◆ **PROBLEM STATEMENT**
Repeat the lines below exactly as written, please, from the line with "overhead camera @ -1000" to the line with "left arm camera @", both lines included, and no others.

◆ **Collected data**
————————
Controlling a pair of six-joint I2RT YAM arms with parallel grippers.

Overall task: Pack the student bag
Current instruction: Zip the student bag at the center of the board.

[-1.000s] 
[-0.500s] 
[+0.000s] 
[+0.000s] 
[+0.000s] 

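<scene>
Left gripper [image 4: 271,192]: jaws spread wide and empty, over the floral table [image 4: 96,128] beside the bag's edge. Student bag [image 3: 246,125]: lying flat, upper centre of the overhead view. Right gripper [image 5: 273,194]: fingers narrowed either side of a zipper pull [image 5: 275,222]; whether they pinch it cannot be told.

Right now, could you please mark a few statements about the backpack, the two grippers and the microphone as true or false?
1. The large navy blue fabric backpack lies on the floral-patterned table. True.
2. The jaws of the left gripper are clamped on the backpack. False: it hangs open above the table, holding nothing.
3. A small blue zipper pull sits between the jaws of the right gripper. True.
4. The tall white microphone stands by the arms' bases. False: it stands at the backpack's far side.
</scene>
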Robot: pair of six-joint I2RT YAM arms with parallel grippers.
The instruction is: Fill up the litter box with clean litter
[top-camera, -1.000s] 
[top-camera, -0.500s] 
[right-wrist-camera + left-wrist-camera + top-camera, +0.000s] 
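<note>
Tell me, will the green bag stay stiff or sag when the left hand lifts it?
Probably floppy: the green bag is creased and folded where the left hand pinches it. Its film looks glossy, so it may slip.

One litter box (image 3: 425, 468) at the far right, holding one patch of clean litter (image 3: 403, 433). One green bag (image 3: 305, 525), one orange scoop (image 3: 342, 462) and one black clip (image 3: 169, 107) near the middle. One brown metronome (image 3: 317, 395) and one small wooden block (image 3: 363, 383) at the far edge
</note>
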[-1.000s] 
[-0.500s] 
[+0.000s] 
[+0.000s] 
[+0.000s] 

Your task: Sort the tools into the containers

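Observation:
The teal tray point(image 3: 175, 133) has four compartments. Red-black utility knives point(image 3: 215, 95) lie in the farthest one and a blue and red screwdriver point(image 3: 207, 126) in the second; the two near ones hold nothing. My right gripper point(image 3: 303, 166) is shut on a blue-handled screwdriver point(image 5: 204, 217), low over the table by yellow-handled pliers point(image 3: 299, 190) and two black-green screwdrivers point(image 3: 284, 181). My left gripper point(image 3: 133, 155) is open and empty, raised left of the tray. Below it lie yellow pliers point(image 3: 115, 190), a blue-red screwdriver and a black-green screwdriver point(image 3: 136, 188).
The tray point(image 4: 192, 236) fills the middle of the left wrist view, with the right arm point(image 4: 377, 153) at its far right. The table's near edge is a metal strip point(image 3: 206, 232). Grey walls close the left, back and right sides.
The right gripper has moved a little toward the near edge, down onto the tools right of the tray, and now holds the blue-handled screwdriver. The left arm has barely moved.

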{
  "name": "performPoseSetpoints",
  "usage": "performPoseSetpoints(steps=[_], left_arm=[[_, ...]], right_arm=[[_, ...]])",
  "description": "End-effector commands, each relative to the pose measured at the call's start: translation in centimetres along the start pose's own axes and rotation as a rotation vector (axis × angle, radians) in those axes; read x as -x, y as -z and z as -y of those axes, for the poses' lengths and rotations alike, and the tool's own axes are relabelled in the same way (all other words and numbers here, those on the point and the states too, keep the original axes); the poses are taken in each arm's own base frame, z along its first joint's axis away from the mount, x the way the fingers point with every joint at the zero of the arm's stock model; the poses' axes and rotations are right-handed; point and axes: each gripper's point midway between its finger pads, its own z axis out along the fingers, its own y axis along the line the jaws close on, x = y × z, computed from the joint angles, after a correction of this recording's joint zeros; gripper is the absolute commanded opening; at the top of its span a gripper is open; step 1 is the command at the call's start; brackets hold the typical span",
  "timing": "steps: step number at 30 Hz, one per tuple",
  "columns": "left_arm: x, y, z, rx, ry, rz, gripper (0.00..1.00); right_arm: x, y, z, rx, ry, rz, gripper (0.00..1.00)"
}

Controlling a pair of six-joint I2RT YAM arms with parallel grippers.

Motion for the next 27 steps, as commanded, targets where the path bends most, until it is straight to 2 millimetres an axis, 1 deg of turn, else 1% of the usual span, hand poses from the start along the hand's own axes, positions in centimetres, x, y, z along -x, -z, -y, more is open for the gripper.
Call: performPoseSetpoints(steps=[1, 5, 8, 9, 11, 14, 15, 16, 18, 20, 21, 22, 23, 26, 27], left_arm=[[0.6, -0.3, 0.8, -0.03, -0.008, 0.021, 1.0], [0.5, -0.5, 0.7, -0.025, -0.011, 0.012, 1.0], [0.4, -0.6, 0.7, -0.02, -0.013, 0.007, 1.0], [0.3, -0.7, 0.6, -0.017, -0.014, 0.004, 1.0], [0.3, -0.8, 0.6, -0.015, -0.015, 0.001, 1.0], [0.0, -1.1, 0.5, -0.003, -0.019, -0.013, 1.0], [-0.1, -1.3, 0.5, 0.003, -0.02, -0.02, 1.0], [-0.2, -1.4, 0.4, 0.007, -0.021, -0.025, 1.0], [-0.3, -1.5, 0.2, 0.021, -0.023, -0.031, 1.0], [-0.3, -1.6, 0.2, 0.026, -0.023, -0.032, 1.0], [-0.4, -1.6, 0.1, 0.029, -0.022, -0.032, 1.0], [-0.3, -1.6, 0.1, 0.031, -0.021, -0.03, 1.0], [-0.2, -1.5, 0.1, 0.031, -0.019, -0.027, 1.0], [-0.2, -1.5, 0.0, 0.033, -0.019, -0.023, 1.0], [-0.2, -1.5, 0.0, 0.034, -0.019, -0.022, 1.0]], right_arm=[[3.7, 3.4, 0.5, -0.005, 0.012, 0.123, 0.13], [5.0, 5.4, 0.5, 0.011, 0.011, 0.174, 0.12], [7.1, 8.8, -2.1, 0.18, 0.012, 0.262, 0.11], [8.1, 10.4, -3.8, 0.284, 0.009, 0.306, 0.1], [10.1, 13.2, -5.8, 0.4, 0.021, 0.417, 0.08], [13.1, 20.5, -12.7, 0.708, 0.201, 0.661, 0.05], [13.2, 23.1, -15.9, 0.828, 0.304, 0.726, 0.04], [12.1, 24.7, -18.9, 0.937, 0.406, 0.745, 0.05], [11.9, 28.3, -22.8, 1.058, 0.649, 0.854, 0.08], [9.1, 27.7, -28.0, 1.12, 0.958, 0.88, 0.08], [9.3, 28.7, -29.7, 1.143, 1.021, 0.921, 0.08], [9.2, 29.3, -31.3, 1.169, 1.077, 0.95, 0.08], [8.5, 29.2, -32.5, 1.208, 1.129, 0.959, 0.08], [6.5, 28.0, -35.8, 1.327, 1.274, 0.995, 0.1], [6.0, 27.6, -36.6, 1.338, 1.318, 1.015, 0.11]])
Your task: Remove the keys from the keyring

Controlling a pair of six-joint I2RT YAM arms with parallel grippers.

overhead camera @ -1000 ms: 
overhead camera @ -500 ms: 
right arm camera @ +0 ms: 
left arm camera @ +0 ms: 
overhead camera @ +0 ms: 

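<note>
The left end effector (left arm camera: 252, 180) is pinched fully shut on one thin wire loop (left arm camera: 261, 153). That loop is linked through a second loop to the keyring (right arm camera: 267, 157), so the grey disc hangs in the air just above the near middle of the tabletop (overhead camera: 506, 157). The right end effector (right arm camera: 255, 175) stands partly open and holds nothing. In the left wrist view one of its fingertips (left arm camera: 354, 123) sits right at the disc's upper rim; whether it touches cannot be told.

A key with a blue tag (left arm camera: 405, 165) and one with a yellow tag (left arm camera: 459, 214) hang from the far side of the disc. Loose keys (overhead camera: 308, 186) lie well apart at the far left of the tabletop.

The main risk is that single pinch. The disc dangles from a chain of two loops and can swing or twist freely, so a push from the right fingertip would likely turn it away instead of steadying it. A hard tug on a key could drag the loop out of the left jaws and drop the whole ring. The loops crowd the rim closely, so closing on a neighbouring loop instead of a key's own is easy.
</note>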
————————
◆ **ANSWER TO THE PROBLEM**
overhead camera @ -1000 ms: 
overhead camera @ -500 ms: 
right arm camera @ +0 ms: 
left arm camera @ +0 ms: 

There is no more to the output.